_What you should do_. Below are records. Find each line in them that holds the word "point" and copy it.
*** Records for this exercise ***
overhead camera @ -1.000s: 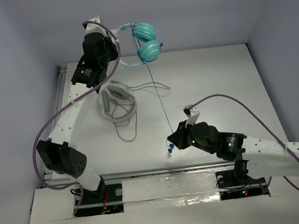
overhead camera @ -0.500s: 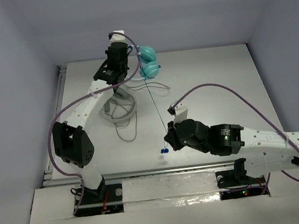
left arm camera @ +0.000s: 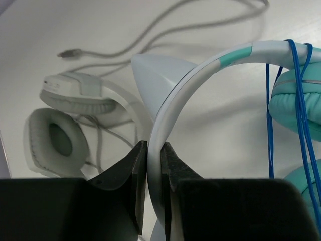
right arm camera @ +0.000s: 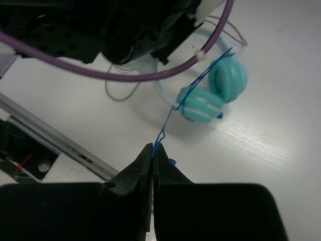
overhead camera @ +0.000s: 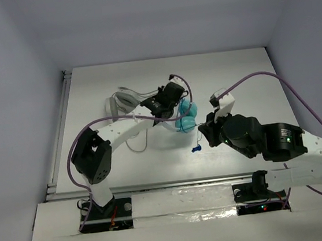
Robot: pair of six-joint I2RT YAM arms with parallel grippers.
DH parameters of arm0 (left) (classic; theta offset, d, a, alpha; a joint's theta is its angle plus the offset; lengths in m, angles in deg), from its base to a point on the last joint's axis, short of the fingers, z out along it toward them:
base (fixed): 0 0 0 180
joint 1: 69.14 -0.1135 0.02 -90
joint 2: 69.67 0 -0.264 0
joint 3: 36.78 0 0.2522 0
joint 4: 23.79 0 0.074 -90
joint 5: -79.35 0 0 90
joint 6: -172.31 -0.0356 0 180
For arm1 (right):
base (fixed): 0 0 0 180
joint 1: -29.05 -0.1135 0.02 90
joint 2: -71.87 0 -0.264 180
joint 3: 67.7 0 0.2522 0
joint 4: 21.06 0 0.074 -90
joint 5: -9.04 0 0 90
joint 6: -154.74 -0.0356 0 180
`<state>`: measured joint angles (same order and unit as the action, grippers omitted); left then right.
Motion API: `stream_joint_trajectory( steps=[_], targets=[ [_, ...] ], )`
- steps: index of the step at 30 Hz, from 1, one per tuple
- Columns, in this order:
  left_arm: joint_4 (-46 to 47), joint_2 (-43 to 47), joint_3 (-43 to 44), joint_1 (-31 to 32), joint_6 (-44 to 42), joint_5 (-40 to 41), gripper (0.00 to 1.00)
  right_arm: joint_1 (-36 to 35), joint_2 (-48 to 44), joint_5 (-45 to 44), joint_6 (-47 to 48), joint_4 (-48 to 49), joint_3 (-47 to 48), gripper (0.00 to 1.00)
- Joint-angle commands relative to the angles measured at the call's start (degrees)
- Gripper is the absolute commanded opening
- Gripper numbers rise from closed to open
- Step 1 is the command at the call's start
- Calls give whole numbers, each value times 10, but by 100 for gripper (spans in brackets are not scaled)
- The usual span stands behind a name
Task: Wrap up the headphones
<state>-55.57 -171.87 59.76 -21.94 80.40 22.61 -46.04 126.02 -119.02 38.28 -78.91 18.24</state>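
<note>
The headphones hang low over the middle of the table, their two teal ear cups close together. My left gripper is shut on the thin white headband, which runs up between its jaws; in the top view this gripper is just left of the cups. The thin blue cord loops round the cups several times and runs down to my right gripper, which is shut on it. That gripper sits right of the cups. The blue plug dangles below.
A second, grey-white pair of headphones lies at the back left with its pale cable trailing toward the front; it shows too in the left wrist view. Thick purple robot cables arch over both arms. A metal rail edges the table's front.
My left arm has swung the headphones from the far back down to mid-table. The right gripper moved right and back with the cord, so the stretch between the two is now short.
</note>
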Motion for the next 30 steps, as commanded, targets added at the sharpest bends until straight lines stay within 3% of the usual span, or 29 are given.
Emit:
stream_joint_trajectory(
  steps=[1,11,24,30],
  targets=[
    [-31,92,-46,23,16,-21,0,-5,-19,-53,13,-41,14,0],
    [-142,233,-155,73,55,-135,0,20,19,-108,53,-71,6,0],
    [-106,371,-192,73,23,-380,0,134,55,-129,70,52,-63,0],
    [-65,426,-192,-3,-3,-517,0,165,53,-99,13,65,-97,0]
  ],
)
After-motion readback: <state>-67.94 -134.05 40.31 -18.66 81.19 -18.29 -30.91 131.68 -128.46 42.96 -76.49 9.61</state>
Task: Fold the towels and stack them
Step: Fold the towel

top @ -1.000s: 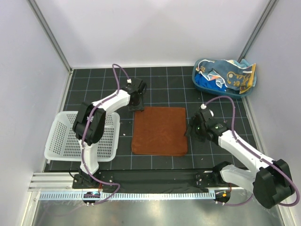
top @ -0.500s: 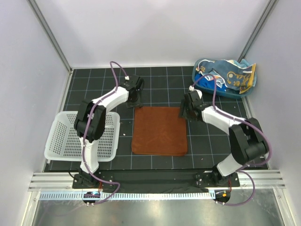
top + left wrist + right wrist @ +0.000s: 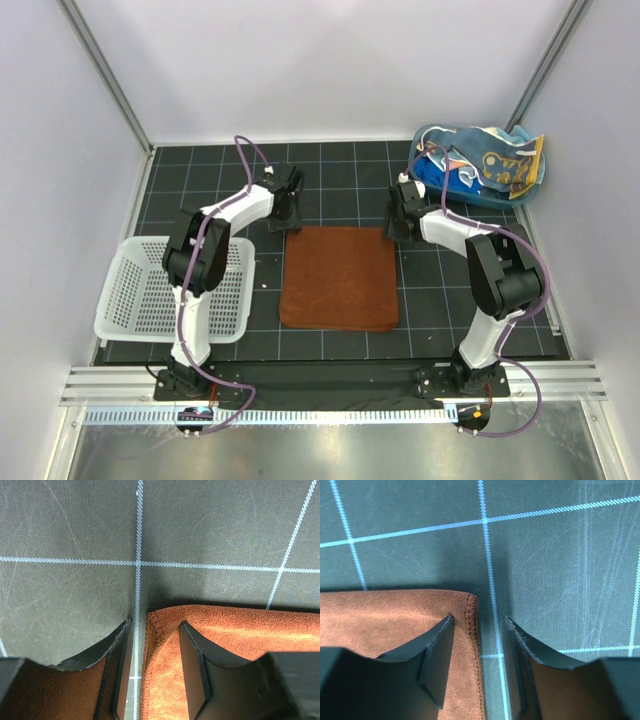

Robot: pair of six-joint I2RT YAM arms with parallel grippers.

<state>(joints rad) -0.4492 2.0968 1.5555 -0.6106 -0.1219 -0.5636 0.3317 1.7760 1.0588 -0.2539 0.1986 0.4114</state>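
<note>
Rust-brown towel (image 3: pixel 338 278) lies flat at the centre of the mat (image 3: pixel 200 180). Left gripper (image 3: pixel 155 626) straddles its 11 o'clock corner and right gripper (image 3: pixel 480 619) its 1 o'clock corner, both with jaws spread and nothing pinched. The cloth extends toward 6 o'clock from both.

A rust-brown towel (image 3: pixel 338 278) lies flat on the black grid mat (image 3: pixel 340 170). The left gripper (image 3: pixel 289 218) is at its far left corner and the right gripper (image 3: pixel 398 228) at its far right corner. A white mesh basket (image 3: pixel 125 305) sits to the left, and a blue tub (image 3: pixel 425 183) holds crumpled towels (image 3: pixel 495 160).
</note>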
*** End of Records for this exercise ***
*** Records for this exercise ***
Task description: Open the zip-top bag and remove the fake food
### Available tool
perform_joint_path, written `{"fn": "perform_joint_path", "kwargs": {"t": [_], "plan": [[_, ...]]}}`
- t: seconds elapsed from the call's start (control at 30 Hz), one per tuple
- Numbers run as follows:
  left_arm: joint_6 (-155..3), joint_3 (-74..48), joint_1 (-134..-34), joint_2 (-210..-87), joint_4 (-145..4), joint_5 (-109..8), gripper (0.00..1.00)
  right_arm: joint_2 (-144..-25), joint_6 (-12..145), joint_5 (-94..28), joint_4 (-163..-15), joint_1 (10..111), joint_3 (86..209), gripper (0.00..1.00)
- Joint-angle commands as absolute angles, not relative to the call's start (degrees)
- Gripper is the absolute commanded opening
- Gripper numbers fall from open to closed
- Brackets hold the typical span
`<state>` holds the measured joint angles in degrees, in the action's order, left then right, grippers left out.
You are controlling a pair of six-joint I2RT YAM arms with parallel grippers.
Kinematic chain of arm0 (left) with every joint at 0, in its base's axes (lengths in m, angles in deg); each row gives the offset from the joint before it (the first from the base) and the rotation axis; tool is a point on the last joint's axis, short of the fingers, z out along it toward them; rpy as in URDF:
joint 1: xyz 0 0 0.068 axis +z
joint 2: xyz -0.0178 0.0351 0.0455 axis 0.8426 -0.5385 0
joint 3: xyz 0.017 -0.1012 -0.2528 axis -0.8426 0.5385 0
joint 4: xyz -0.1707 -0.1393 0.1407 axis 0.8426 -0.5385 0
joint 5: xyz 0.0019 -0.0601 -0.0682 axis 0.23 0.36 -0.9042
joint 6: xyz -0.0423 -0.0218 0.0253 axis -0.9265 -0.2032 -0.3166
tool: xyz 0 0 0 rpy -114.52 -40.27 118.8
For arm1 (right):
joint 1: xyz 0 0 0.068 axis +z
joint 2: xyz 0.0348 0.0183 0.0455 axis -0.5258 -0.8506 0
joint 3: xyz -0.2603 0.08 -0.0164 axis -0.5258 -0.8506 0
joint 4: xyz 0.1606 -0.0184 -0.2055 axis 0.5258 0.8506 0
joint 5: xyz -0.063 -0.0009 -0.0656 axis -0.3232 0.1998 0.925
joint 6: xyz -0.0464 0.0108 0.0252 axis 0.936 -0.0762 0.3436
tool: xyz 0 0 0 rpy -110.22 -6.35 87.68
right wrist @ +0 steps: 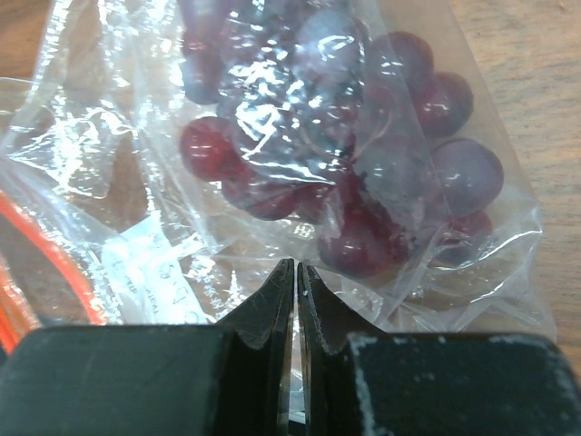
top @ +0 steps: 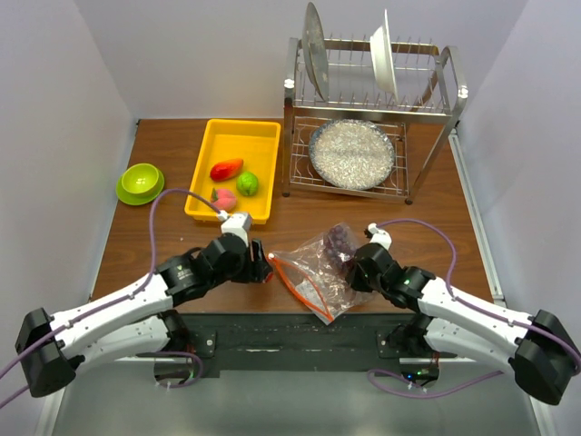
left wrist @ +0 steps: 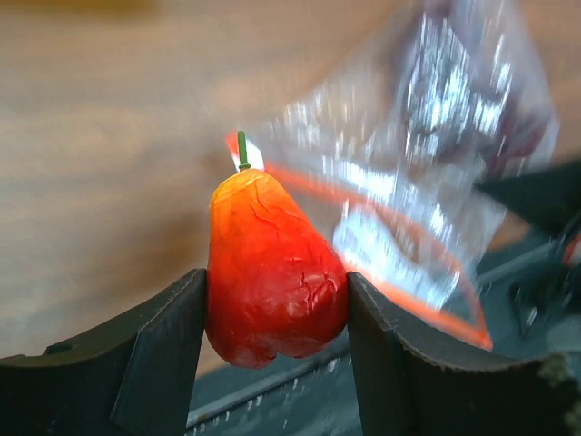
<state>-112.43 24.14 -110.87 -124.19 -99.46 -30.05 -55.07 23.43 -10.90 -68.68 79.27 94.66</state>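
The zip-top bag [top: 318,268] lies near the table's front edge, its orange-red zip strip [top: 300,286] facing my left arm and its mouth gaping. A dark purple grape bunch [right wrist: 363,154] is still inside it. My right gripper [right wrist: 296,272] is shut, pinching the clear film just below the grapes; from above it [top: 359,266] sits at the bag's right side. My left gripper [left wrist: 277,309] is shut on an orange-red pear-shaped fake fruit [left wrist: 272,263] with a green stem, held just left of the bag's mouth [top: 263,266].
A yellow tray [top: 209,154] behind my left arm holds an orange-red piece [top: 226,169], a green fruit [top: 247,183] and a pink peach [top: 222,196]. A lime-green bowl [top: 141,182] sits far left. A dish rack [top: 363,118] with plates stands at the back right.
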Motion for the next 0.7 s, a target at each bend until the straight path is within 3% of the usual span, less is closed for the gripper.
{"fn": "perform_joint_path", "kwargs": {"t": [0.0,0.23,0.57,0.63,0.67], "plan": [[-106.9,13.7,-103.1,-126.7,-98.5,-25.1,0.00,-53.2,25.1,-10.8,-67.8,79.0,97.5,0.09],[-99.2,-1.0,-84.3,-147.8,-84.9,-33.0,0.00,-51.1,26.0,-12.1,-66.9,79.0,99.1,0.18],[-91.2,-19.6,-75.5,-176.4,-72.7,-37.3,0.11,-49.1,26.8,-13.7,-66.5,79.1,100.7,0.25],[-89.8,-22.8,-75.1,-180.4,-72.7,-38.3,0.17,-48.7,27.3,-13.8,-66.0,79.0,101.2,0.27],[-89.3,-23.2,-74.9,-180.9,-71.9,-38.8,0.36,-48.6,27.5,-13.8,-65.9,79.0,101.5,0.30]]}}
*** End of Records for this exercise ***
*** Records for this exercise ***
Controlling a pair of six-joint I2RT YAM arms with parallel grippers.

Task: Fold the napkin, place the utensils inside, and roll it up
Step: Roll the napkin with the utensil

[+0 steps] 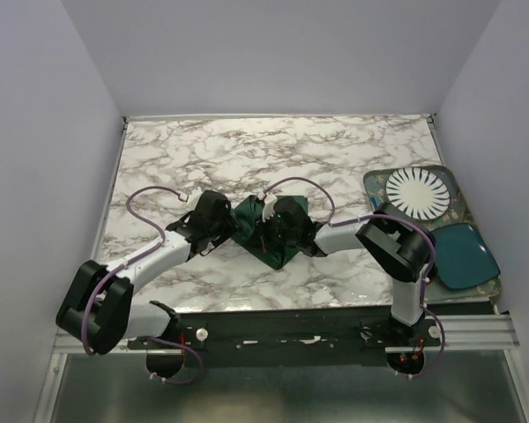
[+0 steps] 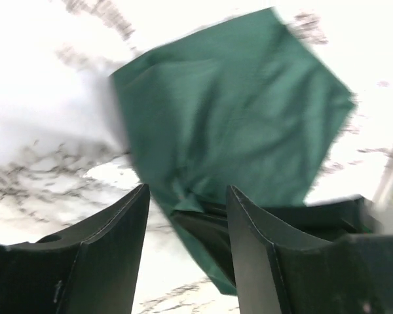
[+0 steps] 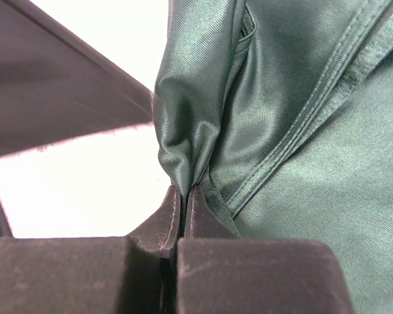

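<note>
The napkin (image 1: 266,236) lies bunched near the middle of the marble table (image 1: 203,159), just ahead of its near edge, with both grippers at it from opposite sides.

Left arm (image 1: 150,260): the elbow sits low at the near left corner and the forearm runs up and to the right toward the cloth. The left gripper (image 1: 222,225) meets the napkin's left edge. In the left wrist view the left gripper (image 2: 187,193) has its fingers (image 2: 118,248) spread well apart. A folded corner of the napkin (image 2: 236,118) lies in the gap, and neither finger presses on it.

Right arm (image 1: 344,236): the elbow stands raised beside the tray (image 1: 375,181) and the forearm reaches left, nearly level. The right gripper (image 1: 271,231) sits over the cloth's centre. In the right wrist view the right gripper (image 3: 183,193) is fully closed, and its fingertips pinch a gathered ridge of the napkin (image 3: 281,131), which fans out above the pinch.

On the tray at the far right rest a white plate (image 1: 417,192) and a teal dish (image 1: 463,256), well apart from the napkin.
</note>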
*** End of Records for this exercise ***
_Your solution_.
DH parameters of arm0 (left) (classic; theta offset, d, a, alpha; a joint's theta is its angle plus the offset; lengths in m, angles in deg), from its base to a point on the last joint's axis, short of the fingers, z out along it toward them:
Kinematic chain of arm0 (left) with every joint at 0, in its base's axes (lengths in m, angles in deg); each row gives the offset from the joint before it (the first from the base) and the rotation axis; tool is a point on the last joint's axis, short of the fingers, z out along it toward them; rpy as in URDF:

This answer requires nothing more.